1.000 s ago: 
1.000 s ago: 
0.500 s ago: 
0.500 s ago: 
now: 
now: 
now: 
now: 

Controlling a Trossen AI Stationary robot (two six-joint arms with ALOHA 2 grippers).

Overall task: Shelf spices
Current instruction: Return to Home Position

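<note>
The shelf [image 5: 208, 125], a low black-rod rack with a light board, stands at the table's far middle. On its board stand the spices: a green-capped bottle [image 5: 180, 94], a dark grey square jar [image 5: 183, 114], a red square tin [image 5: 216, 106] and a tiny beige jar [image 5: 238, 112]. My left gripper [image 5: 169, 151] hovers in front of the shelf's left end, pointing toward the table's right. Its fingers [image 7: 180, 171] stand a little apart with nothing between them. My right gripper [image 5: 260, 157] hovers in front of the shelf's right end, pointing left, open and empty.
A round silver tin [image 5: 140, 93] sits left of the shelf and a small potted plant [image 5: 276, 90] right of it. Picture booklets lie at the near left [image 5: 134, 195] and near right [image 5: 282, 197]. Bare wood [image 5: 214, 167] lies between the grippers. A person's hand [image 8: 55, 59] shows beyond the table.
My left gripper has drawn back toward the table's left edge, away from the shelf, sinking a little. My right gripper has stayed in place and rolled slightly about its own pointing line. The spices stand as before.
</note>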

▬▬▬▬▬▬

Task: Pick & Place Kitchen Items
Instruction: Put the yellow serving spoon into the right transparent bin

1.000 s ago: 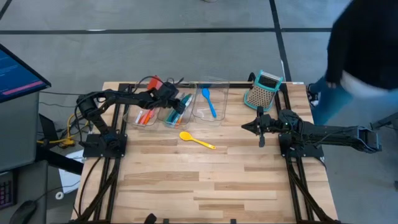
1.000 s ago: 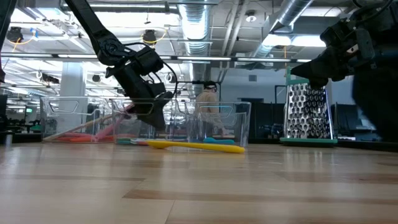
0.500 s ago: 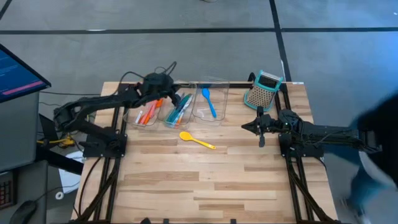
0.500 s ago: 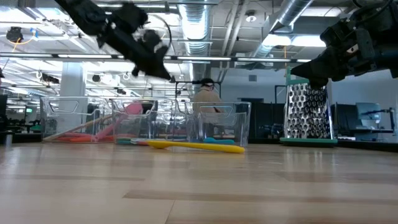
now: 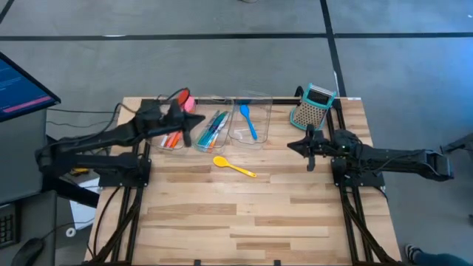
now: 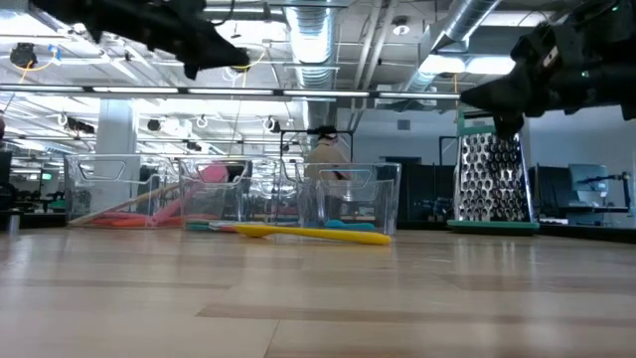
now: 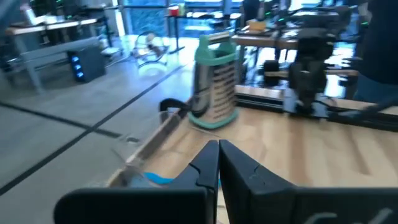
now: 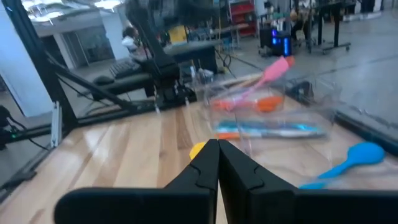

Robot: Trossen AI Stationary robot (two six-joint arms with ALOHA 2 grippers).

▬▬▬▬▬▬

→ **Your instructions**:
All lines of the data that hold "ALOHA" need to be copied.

→ **Reply to the exercise**:
Controlling a Trossen AI Stationary robot (two six-joint arms with ALOHA 2 grippers).
Robot: Trossen AI Stationary robot (two six-joint arms with ALOHA 2 grippers).

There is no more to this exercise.